03/30/2026
By Danielle Fretwell
The Francis College of Engineering, Department of Mechanical Engineering, invites you to attend a Master's Thesis defense by Sanmeel Vijay Lagad on: "A Biofidelic Approach to Measuring Bending Stiffness in Carbon-Fiber Reinforced Footwear and Insoles."
Candidate Name: Sanmeel Vijay Lagad
Degree: Master’s
Defense Date: Thursday, April 2, 2026
Time: 3 - 4:30 p.m.
Location: Falmouth Hall 313
Committee:
- Advisor: Scott Stapleton, Professor, Mechanical and Industrial Engineering, University of Massachusetts Lowell
- Tanner Thorsen, Assistant Professor, Kinesiology and Nutrition, University of Southern Mississippi
- Alireza Amirkizi, Professor, Mechanical Engineering, University of Massachusetts Lowell
Brief Abstract:
Footwear does more than protect the foot. It also changes how the body moves, how forces are transferred during walking, and how stiff or flexible a boot feels to the wearer. This is especially important in performance and tactical footwear, where bending stiffness can influence comfort, fatigue, energy return, and risk of injury. Carbon-fiber reinforcements and stiff insoles are increasingly being used in these applications, but current mechanical tests do not fully capture how stiff a boot actually feels during human movement.
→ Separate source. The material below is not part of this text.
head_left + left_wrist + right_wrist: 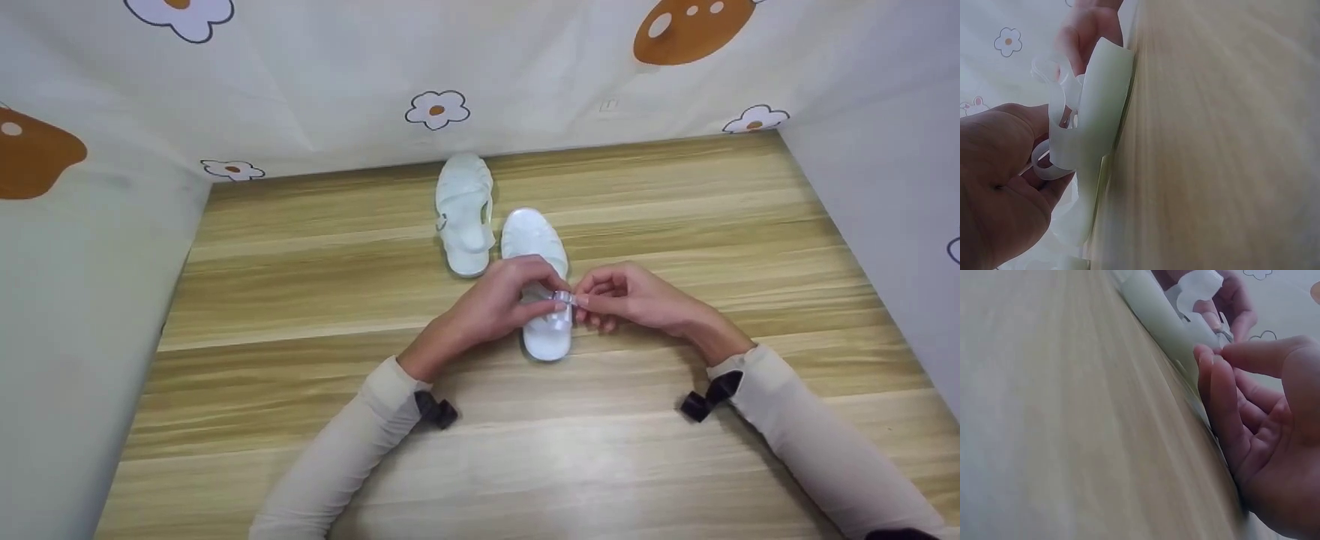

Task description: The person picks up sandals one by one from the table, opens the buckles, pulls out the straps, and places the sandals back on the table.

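Note:
A white sandal lies on the wood-grain floor, toe toward the back wall. My left hand reaches over its middle and holds the ankle strap at the buckle between thumb and fingers. From the other side my right hand pinches the strap's end close beside that buckle. In the right wrist view, the metal of the buckle shows just beyond the right fingertips. The left wrist view has the pale sandal heel side-on, with strap loops standing up by the left hand.
A second white sandal lies to the left and farther back, its toe near the wall. A pale wall covering with flower prints rises behind, and more pale walls stand at both sides. The wooden floor spreads around the sandals.

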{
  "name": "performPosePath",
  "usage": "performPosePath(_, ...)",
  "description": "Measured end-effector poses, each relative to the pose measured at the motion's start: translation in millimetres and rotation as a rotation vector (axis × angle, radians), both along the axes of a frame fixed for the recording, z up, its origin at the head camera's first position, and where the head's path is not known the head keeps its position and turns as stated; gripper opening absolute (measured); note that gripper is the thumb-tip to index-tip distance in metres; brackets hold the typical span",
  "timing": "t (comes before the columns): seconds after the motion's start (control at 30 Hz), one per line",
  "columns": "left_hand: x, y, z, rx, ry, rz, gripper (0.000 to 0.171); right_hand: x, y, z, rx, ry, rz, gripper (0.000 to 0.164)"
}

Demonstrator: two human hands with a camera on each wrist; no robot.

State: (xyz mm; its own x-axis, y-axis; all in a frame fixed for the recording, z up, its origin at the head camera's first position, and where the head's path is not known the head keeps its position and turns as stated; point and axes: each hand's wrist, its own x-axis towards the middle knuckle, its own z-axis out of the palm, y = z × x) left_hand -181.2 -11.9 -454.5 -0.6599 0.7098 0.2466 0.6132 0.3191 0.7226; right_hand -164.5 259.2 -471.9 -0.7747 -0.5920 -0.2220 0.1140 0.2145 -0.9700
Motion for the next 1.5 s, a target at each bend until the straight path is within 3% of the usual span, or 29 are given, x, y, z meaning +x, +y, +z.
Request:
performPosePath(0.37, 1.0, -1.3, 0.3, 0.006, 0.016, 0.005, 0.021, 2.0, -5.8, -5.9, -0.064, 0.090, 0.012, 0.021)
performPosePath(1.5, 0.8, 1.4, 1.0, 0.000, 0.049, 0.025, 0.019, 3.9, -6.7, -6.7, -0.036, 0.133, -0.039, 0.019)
Traditional footwear bending tests, such as three-point bending, mainly measure how the sole bends under a simplified laboratory setup. These methods are useful and repeatable, but they do not account for the way the foot bends inside the boot during gait, and they do not include the contribution of the boot upper to the overall bending response. As a result, they may underestimate the stiffness experienced by the user.
This study developed a new biofidelic testing method designed to better represent how a boot bends during walking. The method was based on human gait analysis and focused on bending about the first metatarsophalangeal (MTP) joint, the main location where the forefoot bends during push-off. A 3D-printed foot surrogate was inserted into the boot, and the boot was loaded in a way that reproduced the motion profile observed in gait. This made it possible to measure not only the bending response of the sole, but also the contribution of the full boot structure, including the upper.
Desert combat boots were tested with three insole conditions: the manufacturer-provided insole, a medium-stiffness carbon-fiber insole, and a high-stiffness carbon-fiber insole. Results from the new biofidelic method were compared with results from a traditional three-point bending test. Both methods showed that stiffer insoles increased boot stiffness. However, the biofidelic method consistently measured higher stiffness values than the three-point bending test, indicating that it captured additional structural contributions that traditional testing does not. The biofidelic method also measured mechanical energy return, showing that carbon-fiber insoles increased the amount of energy returned during unloading.
The main outcome of this work is the introduction of Effective Bending Stiffness (EBS), a more complete measure of the stiffness experienced by the wearer during gait-relevant boot bending. This study shows that footwear bending stiffness is not determined by the sole alone, and that upper construction can make a significant contribution to the effective stiffness of the boot. The proposed method offers a practical new way to evaluate footwear in a manner that is more relevant to real use, with potential applications in military, occupational, and performance footwear design.